All lines between the start of the listing below and the line containing "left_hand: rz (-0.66", inclusive, must be repeated exactly.

Provided information START

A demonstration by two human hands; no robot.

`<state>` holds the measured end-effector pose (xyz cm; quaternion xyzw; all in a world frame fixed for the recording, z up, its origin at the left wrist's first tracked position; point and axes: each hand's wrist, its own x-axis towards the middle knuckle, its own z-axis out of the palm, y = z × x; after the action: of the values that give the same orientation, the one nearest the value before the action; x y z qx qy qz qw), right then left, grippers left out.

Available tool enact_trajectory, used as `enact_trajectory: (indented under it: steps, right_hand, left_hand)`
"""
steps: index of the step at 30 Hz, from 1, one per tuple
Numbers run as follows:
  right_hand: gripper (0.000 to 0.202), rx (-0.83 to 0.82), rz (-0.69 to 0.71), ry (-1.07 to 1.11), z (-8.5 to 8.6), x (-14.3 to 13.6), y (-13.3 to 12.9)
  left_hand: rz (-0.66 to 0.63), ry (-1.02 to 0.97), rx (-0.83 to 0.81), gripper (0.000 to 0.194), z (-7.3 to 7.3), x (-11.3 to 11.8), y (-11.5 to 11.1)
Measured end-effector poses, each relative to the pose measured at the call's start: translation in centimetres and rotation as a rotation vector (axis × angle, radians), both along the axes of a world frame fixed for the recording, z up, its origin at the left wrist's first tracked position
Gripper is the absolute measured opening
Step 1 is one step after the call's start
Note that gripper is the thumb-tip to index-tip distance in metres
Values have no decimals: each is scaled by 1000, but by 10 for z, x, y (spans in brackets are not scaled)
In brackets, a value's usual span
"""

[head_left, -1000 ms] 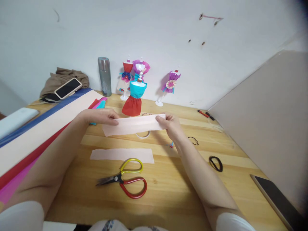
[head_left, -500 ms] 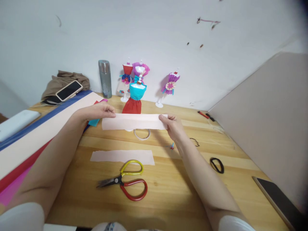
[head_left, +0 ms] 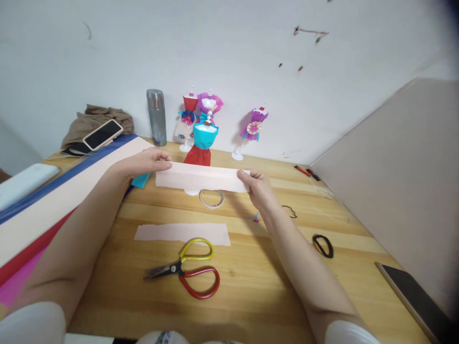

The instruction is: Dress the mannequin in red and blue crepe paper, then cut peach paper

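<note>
Between my two hands a pale pink paper strip (head_left: 202, 177) is stretched out above the table. My left hand (head_left: 148, 161) pinches its upper left corner, and my right hand (head_left: 256, 185) grips the right end with the thumb on top. Behind the strip stands a small dress form (head_left: 205, 137) in a turquoise top and red skirt; the strip hides its lower part. A second pale pink strip (head_left: 182, 233) lies flat on the table below. Just in front of that rest scissors (head_left: 182, 268) with one yellow and one red handle, their blades pointing left.
More dressed forms (head_left: 254, 125) and a metal flask (head_left: 157, 117) stand along the wall. Coloured paper sheets (head_left: 71, 186) and a phone (head_left: 103, 134) are at left. A white ring (head_left: 212, 199), a black band (head_left: 323, 246) and a dark tablet-like device (head_left: 412, 296) lie on the table.
My left hand has risen slightly, lifting the strip's left end, so the strip now slants down to the right. My right hand stays nearly still.
</note>
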<state>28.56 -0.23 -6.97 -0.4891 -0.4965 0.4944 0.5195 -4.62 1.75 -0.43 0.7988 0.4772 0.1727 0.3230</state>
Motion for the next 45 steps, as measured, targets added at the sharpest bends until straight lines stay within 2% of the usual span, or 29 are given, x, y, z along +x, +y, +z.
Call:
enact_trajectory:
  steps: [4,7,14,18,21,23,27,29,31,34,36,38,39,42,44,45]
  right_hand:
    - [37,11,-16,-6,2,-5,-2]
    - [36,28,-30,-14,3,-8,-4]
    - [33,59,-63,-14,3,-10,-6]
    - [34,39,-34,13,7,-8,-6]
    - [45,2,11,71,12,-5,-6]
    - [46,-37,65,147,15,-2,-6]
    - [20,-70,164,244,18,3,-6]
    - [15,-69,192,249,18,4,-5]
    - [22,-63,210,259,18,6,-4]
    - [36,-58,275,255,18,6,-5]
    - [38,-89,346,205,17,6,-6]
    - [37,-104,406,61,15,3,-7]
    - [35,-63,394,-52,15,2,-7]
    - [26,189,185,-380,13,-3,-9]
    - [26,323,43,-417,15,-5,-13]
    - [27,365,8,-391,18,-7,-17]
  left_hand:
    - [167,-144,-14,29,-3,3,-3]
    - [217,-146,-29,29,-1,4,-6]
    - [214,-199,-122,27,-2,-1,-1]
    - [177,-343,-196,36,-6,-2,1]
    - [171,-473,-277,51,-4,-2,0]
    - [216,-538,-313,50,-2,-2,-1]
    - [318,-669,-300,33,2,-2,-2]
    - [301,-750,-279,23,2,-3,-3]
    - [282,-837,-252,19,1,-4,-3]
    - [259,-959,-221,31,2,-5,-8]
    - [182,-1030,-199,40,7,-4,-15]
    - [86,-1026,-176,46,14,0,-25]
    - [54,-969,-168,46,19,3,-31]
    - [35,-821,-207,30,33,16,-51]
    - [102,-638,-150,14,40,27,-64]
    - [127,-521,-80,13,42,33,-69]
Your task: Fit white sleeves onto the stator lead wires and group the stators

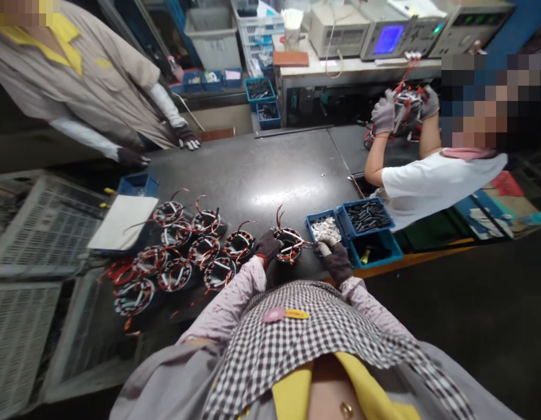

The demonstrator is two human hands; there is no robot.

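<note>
Dark, glossy metal table [261, 169] fills the middle of the frame. At lower centre the gloved left hand [267, 247] is closed around a round stator coil [289, 244], wound in copper with red leads. Just right, the gloved right hand [335, 258] pinches small white pieces at a blue plastic bin [325, 228]. More wound coils [182, 256] cluster lower left.

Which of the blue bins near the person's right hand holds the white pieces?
The left blue bin, under the right hand. The bin behind it to the right holds dark pieces; the front right bin looks nearly empty.
</note>
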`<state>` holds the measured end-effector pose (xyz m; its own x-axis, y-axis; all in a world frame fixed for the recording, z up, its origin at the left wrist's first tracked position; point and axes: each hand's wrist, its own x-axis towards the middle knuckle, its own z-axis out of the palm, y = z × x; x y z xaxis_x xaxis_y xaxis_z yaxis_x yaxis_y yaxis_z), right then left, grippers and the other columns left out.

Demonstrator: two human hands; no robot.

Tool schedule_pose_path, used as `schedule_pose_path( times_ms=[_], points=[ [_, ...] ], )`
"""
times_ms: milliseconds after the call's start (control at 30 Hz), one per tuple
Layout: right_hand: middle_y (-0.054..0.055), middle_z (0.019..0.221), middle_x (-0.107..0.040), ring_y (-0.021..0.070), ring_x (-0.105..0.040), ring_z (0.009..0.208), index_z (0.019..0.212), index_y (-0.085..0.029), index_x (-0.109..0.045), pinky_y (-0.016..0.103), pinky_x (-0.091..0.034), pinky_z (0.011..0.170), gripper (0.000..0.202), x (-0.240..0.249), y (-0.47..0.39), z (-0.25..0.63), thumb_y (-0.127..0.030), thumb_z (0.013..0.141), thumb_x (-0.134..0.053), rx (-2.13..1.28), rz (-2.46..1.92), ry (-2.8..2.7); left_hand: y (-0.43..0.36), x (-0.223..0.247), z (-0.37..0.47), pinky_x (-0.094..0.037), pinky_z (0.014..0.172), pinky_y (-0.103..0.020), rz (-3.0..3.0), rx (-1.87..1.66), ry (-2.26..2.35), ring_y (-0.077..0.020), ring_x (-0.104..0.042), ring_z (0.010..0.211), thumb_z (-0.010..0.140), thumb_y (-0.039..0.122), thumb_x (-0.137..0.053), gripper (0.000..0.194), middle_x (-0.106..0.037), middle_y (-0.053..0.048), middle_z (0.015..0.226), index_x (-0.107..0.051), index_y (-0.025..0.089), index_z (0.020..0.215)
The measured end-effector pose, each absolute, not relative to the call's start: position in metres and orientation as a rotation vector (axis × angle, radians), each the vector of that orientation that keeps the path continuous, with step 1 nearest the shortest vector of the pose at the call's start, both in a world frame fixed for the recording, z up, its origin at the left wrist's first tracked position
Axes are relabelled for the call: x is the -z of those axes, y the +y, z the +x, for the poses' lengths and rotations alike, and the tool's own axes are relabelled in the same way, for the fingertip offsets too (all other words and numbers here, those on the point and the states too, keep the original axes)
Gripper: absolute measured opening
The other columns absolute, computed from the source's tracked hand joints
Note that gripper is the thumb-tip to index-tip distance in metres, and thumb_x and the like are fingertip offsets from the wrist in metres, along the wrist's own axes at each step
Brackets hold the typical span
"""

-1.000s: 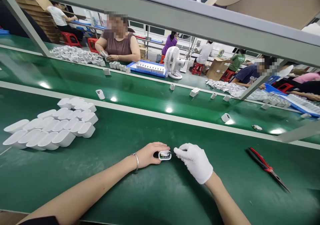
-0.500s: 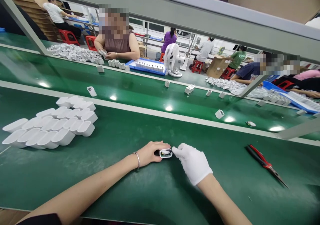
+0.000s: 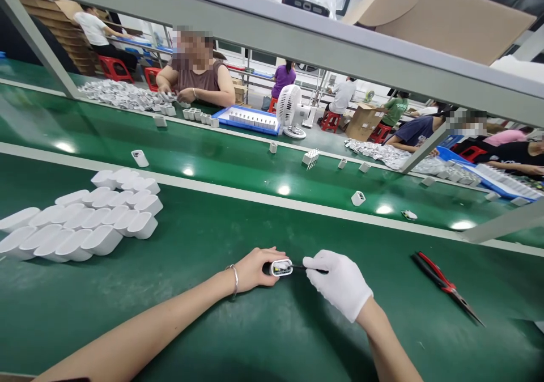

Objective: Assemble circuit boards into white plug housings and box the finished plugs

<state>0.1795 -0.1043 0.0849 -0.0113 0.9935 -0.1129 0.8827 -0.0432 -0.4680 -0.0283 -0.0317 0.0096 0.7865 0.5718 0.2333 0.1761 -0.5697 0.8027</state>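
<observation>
My bare left hand [image 3: 258, 271] is wrapped round a small white oval housing [image 3: 281, 267], whose open end shows a circuit board and a white part inside. In my white-gloved right hand [image 3: 338, 280] is a thin black tool [image 3: 298, 267], pinched between the fingers. The tool's tip reaches the housing's opening; what it touches inside is too small to tell. Both hands are low over the green table [image 3: 204, 325], near its middle.
Red-and-black pliers [image 3: 446, 284] lie at the right. White oval housings [image 3: 100, 239] stand grouped at the left. Beyond a pale rail [image 3: 238, 194], loose parts sit on a green strip. A metal frame [image 3: 272, 28] crosses above; a fan [image 3: 289, 110] and people at work are behind.
My right hand has moved back to the right from the housing, and more of the black tool shows. The whole view has shifted slightly.
</observation>
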Motion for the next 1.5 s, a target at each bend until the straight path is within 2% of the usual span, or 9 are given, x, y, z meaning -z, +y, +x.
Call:
schedule_pose_path(
  times_ms=[167, 400, 767, 967, 1233, 1367, 1500],
  points=[
    [-0.006, 0.057, -0.062, 0.0114, -0.056, 0.048, 0.066, -0.027, -0.060, 0.023, -0.042, 0.053, 0.018, -0.075, -0.107, 0.177, -0.028, 0.079, -0.048, -0.670, -2.002, -1.850, -0.033, -0.010, -0.028, -0.038, 0.104, -0.036, 2.167, -0.643, 0.559, -0.0222, -0.059, 0.108, 0.070, 0.009, -0.060, 0.037, -0.068, 0.003, 0.106, -0.065, 0.025, 0.102],
    [-0.003, 0.066, -0.067, 0.0140, -0.061, 0.053, 0.081, -0.028, -0.069, 0.025, -0.047, 0.052, 0.018, -0.057, -0.099, 0.175, -0.028, 0.075, -0.051, -0.713, -1.958, -1.710, -0.030, -0.006, -0.029, -0.036, 0.104, -0.037, 2.123, -0.616, 0.564, -0.0226, -0.057, 0.110, 0.068, 0.010, -0.062, 0.042, -0.068, 0.001, 0.106, -0.065, 0.026, 0.107],
    [-0.004, 0.061, -0.066, 0.0139, -0.061, 0.052, 0.073, -0.027, -0.068, 0.024, -0.047, 0.051, 0.017, -0.065, -0.102, 0.172, -0.029, 0.074, -0.050, -0.763, -1.974, -1.700, -0.029, -0.003, -0.029, -0.042, 0.099, -0.035, 2.122, -0.601, 0.585, -0.0236, -0.058, 0.109, 0.068, 0.011, -0.064, 0.046, -0.067, 0.000, 0.110, -0.064, 0.025, 0.111],
    [-0.003, 0.059, -0.065, 0.0134, -0.059, 0.049, 0.073, -0.026, -0.067, 0.024, -0.046, 0.049, 0.016, -0.064, -0.100, 0.173, -0.029, 0.073, -0.052, -0.850, -1.963, -1.626, -0.028, -0.006, -0.029, -0.035, 0.105, -0.038, 2.098, -0.579, 0.587, -0.0230, -0.057, 0.111, 0.066, 0.009, -0.064, 0.048, -0.068, 0.000, 0.108, -0.064, 0.024, 0.111],
    [-0.004, 0.068, -0.065, 0.0123, -0.059, 0.055, 0.074, -0.027, -0.067, 0.022, -0.044, 0.055, 0.017, -0.061, -0.099, 0.168, -0.029, 0.074, -0.051, -0.721, -1.991, -1.789, -0.028, -0.008, -0.029, -0.032, 0.106, -0.035, 2.073, -0.505, 0.600, -0.0226, -0.055, 0.113, 0.069, 0.012, -0.064, 0.045, -0.066, 0.000, 0.112, -0.063, 0.025, 0.112],
    [-0.005, 0.069, -0.066, 0.0128, -0.059, 0.061, 0.072, -0.029, -0.067, 0.022, -0.042, 0.057, 0.017, -0.074, -0.097, 0.164, -0.030, 0.073, -0.051, -0.629, -2.106, -1.880, -0.027, -0.007, -0.029, -0.031, 0.107, -0.036, 2.085, -0.482, 0.608, -0.0221, -0.053, 0.116, 0.068, 0.013, -0.064, 0.050, -0.063, -0.001, 0.118, -0.061, 0.026, 0.116],
    [-0.005, 0.065, -0.065, 0.0134, -0.058, 0.060, 0.071, -0.030, -0.069, 0.023, -0.037, 0.056, 0.018, -0.090, -0.094, 0.161, -0.029, 0.072, -0.051, -0.559, -2.203, -1.983, -0.026, -0.004, -0.029, -0.030, 0.108, -0.037, 2.100, -0.449, 0.632, -0.0217, -0.050, 0.119, 0.065, 0.012, -0.065, 0.054, -0.062, -0.004, 0.120, -0.060, 0.023, 0.118]
  ],
)
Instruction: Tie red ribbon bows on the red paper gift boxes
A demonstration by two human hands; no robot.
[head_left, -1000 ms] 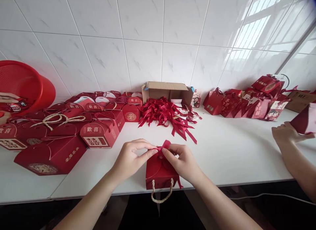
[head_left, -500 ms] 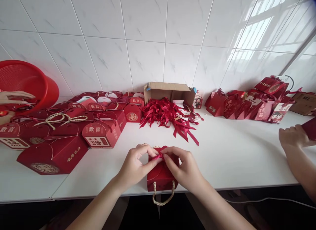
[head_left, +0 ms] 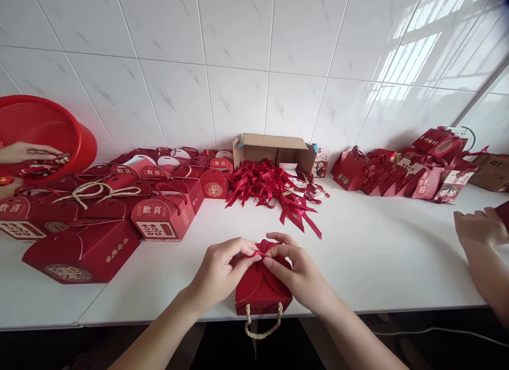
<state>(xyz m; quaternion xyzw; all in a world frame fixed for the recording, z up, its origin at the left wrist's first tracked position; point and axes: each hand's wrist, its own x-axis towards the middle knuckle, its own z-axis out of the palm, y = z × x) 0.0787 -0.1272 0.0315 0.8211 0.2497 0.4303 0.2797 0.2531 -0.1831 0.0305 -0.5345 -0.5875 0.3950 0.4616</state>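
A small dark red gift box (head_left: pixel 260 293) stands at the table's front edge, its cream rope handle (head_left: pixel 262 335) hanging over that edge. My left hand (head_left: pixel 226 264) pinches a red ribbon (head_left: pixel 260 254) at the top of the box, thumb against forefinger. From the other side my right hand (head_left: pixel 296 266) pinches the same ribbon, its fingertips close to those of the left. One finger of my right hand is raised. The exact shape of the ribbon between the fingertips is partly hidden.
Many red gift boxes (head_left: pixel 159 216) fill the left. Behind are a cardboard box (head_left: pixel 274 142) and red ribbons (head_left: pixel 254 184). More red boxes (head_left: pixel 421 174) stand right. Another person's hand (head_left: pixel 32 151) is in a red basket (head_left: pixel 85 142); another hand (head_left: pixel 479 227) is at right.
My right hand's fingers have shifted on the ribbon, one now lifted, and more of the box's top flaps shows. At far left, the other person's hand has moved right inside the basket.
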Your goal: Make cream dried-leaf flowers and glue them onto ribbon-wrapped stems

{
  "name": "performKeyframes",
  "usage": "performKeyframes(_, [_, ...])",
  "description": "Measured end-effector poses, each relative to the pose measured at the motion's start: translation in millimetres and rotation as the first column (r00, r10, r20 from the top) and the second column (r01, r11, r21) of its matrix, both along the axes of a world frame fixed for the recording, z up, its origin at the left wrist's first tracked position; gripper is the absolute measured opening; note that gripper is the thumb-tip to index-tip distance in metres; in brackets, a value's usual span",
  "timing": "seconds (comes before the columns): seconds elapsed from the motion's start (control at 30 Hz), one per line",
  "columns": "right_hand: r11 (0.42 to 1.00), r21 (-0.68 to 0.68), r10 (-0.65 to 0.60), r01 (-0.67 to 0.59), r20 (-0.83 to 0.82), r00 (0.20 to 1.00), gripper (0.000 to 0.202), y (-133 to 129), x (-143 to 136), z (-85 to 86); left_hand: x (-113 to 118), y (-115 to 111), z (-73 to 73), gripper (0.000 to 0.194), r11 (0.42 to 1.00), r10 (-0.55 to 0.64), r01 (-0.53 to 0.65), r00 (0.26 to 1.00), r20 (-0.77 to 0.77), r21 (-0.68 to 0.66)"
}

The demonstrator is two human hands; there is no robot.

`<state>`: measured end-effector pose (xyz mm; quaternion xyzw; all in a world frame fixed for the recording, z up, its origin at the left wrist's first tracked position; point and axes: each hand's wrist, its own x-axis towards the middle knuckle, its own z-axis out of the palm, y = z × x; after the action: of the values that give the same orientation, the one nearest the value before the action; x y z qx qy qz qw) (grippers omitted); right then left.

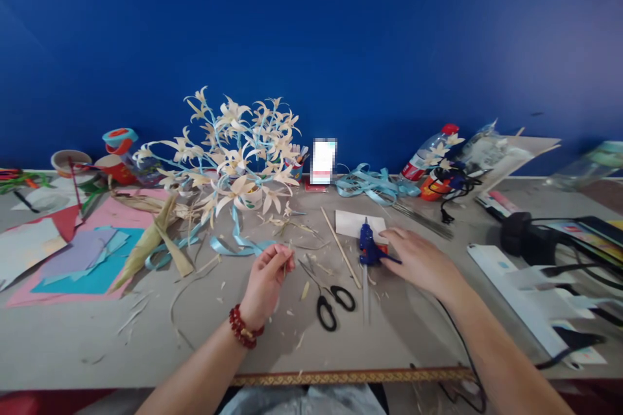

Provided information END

> **Problem solution**
A demonstration by two human hands; no robot.

`<state>` holds the measured end-effector pose (xyz cm; quaternion xyzw; all in a world frame fixed for the recording, z up, its origin at the left wrist's first tracked position; point and axes: each hand's wrist, its own x-axis towards the middle knuckle, its own z-axis out of the palm, y = z × x; after the action: of the values that give the same orientation, the one nearest the value before the action; x y z qx qy qz qw), right then left, grippers left out.

Available tool enact_trajectory, used as `enact_trajectory: (indented under it: steps, right_hand, left_hand)`
"""
steps: index of the step at 30 Hz, from 1, one per tuple
Numbers run as follows:
  right_hand: gripper (0.000 to 0.202), rx (-0.83 to 0.82), rz (-0.69 to 0.71), ry (-1.07 to 1.11), z (-8.5 to 8.6), x (-14.3 to 13.6), y (-13.3 to 12.9)
  left_hand: rz (-0.66 to 0.63), ry (-1.02 to 0.97), rx (-0.83 to 0.81), gripper (0.000 to 0.194), z (-7.3 to 7.3), x (-11.3 to 11.8), y (-11.5 to 11.1)

Nothing remains to be done in this exercise.